ASSIGNED TASK:
Lines from the material below that hold the string "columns" are what is needed; copy each of them.

------------------------

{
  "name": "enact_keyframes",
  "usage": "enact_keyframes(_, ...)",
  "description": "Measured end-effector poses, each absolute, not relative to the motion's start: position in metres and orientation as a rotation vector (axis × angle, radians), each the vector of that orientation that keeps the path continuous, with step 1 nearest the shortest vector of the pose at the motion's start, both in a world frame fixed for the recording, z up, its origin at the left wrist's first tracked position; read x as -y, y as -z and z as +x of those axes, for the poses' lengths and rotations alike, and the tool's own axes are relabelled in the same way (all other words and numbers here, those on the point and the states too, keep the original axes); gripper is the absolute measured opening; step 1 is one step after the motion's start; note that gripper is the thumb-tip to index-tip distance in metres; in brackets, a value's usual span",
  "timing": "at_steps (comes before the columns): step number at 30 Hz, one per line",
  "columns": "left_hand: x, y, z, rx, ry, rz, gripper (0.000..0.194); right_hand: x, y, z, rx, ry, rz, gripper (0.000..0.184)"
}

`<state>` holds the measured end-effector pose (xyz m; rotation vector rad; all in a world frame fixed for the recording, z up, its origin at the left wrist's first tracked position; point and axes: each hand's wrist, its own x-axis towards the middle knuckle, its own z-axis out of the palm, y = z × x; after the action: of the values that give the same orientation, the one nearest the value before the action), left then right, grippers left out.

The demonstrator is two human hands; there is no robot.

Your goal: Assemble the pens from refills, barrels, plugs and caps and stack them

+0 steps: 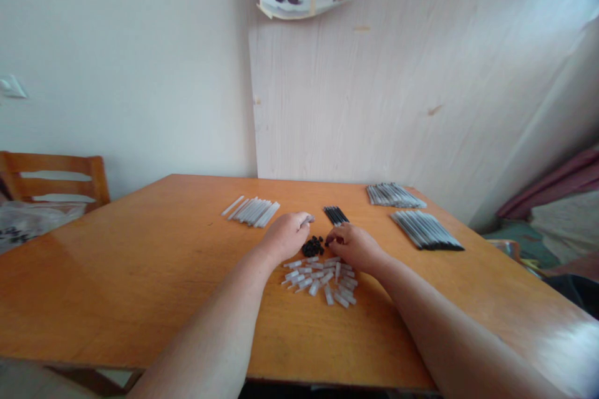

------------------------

RESULT OF THE EXERCISE:
  "timing": "at_steps (comes before the columns): step number at 30 Hz, one per line",
  "columns": "left_hand: x, y, z, rx, ry, rz, gripper (0.000..0.194); right_hand: x, y, z, rx, ry, rz, gripper (0.000..0.184)"

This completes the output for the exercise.